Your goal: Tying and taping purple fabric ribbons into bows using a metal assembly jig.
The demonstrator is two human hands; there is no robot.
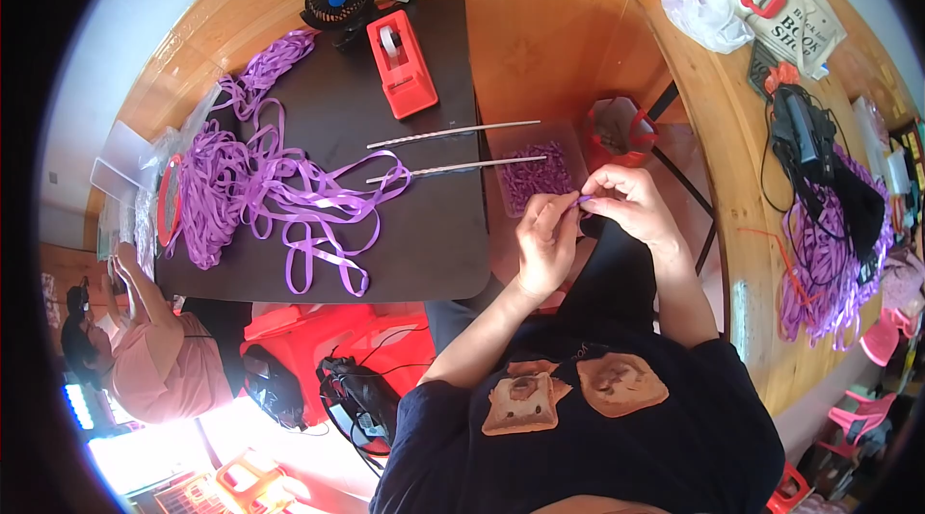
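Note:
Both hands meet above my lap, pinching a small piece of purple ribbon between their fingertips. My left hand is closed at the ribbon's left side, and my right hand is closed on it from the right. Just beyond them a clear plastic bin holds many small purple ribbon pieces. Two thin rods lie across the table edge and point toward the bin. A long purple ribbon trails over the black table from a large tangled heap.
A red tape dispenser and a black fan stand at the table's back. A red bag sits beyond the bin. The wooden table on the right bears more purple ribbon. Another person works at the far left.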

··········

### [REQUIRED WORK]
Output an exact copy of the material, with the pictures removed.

### [SOLUTION FOR THIS PROBLEM]
Your goal: Tying and taping purple fabric ribbons into bows using a metal assembly jig.
The demonstrator is two human hands; there is no robot.
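Note:
Both hands meet above my lap, pinching a small piece of purple ribbon between their fingertips. My left hand is closed at the ribbon's left side, and my right hand is closed on it from the right. Just beyond them a clear plastic bin holds many small purple ribbon pieces. Two thin rods lie across the table edge and point toward the bin. A long purple ribbon trails over the black table from a large tangled heap.
A red tape dispenser and a black fan stand at the table's back. A red bag sits beyond the bin. The wooden table on the right bears more purple ribbon. Another person works at the far left.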

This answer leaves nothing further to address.